[Start of Attachment]

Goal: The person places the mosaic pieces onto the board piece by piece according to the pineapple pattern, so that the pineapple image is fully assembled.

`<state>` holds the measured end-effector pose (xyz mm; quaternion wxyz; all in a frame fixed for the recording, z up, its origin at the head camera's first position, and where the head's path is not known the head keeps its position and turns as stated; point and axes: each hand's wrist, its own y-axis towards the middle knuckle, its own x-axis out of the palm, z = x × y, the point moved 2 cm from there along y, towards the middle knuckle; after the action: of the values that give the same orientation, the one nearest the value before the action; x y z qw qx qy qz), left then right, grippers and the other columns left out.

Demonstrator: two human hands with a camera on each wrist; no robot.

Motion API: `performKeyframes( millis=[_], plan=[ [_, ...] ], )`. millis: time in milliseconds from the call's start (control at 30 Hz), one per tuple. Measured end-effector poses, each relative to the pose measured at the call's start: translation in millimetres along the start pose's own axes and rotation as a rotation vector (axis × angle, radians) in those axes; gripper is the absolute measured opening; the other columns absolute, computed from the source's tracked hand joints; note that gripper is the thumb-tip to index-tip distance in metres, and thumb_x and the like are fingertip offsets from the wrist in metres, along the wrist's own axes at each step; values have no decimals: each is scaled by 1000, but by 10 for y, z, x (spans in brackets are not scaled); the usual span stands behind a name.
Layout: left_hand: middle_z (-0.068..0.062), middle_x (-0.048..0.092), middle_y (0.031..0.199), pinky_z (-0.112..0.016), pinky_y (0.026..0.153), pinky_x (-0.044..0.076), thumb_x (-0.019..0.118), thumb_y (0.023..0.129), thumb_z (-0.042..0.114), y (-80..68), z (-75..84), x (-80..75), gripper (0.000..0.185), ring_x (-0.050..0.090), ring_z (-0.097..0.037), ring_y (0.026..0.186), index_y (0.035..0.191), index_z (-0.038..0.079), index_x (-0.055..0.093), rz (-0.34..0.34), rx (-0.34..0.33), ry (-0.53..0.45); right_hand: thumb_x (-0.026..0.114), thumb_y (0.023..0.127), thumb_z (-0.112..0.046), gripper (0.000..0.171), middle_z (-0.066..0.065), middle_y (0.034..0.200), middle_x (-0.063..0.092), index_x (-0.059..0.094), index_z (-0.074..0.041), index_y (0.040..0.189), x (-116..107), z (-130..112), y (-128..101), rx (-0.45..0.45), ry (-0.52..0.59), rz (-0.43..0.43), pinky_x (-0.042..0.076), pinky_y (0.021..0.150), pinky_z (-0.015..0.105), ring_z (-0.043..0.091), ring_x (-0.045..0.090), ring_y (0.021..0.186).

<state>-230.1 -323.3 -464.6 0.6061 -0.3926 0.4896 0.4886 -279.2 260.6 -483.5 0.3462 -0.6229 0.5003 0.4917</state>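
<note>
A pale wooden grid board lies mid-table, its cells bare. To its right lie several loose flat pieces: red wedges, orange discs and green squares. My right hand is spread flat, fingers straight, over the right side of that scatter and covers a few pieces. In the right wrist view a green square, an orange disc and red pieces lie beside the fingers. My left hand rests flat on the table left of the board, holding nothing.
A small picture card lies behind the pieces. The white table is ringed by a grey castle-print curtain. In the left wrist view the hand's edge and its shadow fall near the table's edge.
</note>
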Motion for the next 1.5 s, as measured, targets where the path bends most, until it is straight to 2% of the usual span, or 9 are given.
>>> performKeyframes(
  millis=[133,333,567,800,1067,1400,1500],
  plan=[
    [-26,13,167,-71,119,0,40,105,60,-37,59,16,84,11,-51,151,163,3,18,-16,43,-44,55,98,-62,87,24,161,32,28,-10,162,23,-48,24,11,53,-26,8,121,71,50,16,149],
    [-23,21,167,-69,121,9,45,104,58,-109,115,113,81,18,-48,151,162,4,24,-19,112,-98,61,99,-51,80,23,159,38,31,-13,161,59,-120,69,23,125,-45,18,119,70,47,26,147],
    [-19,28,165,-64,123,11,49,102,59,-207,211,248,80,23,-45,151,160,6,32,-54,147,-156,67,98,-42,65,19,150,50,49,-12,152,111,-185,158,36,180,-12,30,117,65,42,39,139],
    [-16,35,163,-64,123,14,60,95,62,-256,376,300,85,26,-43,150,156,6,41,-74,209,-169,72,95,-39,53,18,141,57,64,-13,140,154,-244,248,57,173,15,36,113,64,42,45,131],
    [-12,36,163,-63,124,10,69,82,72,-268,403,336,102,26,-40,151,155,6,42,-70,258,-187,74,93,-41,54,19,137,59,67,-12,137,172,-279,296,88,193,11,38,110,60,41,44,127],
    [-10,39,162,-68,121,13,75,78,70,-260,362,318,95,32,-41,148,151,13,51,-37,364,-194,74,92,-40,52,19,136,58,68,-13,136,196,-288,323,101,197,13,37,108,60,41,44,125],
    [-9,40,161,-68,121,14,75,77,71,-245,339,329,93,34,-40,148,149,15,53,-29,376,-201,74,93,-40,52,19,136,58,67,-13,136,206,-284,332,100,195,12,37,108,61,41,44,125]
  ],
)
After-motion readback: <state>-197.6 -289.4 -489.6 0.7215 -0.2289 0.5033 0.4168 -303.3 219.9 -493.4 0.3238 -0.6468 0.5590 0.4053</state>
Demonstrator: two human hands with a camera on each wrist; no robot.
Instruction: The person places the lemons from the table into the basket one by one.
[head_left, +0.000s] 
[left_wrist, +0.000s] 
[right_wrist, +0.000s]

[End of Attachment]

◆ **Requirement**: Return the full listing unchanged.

◆ **Response to this task**:
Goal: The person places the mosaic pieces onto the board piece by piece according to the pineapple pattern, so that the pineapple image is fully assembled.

`<state>` holds the measured end-effector pose (xyz mm; quaternion wxyz; all in a frame fixed for the recording, z up, its origin at the head camera's first position, and where the head's path is not known the head keeps its position and turns as stated; point and axes: each hand's wrist, its own y-axis towards the middle knuckle, its own x-axis out of the palm, z = x × y, the point moved 2 cm from there along y, towards the middle knuckle; after the action: of the values that give the same orientation, the one nearest the value before the action; x y z qw qx qy qz), left then right, grippers and the other columns left out.

Demonstrator: two human hands with a camera on each wrist; no robot.

Motion API: `performKeyframes( millis=[_], plan=[ [_, ...] ], )`. millis: time in milliseconds from the call's start (control at 30 Hz), one per tuple. Measured end-effector poses, each relative to the pose measured at the call's start: translation in millimetres along the start pose's own axes and rotation as a rotation vector (axis × angle, radians) in those axes; gripper is the absolute measured opening; the other columns absolute, computed from the source's tracked hand joints; note that gripper is the thumb-tip to index-tip distance in metres, and thumb_x and the like are fingertip offsets from the wrist in metres, along the wrist's own axes at each step; values have no decimals: each is scaled by 1000, but by 10 for y, z, x (spans in brackets are not scaled); the usual span stands behind a name.
Layout: left_hand: middle_z (-0.068..0.062), middle_x (-0.048..0.092), middle_y (0.031..0.199), pinky_z (-0.112..0.016), pinky_y (0.026..0.153), pinky_x (-0.044..0.076), thumb_x (-0.019..0.118), thumb_y (0.023..0.129), thumb_z (-0.042..0.114), y (-80..68), z (-75..84), x (-80..75), gripper (0.000..0.185), ring_x (-0.050..0.090), ring_z (-0.097..0.037), ring_y (0.026..0.186), index_y (0.035..0.191), index_z (-0.038..0.079), index_x (-0.055..0.093), rz (-0.34..0.34), rx (-0.34..0.33), ry (-0.53..0.45); right_hand: thumb_x (-0.026..0.114), thumb_y (0.023..0.127), thumb_z (-0.112..0.046), gripper (0.000..0.171), middle_z (-0.066..0.065), middle_y (0.034..0.200), middle_x (-0.063..0.092), index_x (-0.059..0.094), index_z (-0.074..0.041), index_y (0.040..0.189), x (-116..107), z (-130..112), y (-128..101), rx (-0.45..0.45), ry (-0.52..0.59), rz (-0.43..0.43), pinky_x (-0.042..0.076), pinky_y (0.021..0.150), pinky_z (-0.015..0.105), ring_z (-0.043..0.091), ring_x (-0.045..0.090), ring_y (0.021..0.186).

<state>-230.1 -323.3 -464.6 0.6061 -0.3926 0.4896 0.4886 -279.2 260.6 -483.5 0.3462 -0.6229 0.5003 0.4917</state>
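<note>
A pale wooden grid board lies mid-table, its cells bare. To its right lie several loose flat pieces: red wedges, orange discs and green squares. My right hand is spread flat, fingers straight, over the right side of that scatter and covers a few pieces. In the right wrist view a green square, an orange disc and red pieces lie beside the fingers. My left hand rests flat on the table left of the board, holding nothing.
A small picture card lies behind the pieces. The white table is ringed by a grey castle-print curtain. In the left wrist view the hand's edge and its shadow fall near the table's edge.
</note>
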Motion for the next 1.5 s, as measured, targets where the path bends most, until it is straight to 2% of the usual span, or 9 are given.
>>> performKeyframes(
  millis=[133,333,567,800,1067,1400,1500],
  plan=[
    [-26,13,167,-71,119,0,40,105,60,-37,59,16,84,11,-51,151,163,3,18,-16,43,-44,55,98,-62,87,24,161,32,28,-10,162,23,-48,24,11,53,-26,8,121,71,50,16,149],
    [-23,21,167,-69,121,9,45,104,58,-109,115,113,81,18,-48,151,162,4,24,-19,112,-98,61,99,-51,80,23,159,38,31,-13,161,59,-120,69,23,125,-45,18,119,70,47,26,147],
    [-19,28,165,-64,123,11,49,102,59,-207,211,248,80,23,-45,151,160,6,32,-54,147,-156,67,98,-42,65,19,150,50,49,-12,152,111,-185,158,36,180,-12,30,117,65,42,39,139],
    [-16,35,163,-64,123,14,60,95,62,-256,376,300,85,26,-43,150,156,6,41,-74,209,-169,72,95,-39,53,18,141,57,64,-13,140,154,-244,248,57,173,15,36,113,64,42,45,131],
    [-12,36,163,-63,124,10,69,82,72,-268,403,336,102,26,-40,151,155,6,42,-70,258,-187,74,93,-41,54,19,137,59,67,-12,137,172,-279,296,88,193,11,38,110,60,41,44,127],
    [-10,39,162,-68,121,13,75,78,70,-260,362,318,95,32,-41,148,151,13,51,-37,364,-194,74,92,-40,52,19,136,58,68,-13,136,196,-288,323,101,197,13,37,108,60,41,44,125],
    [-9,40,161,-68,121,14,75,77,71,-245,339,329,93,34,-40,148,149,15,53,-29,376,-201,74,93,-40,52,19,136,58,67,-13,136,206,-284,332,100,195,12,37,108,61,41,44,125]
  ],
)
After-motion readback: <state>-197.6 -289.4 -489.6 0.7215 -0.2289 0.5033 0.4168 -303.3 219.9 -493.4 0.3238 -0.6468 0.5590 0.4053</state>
Demonstrator: two human hands with a camera on each wrist; no robot.
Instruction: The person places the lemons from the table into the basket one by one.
[head_left, +0.000s] 
[left_wrist, +0.000s] 
[right_wrist, +0.000s]

The exercise ends with this answer.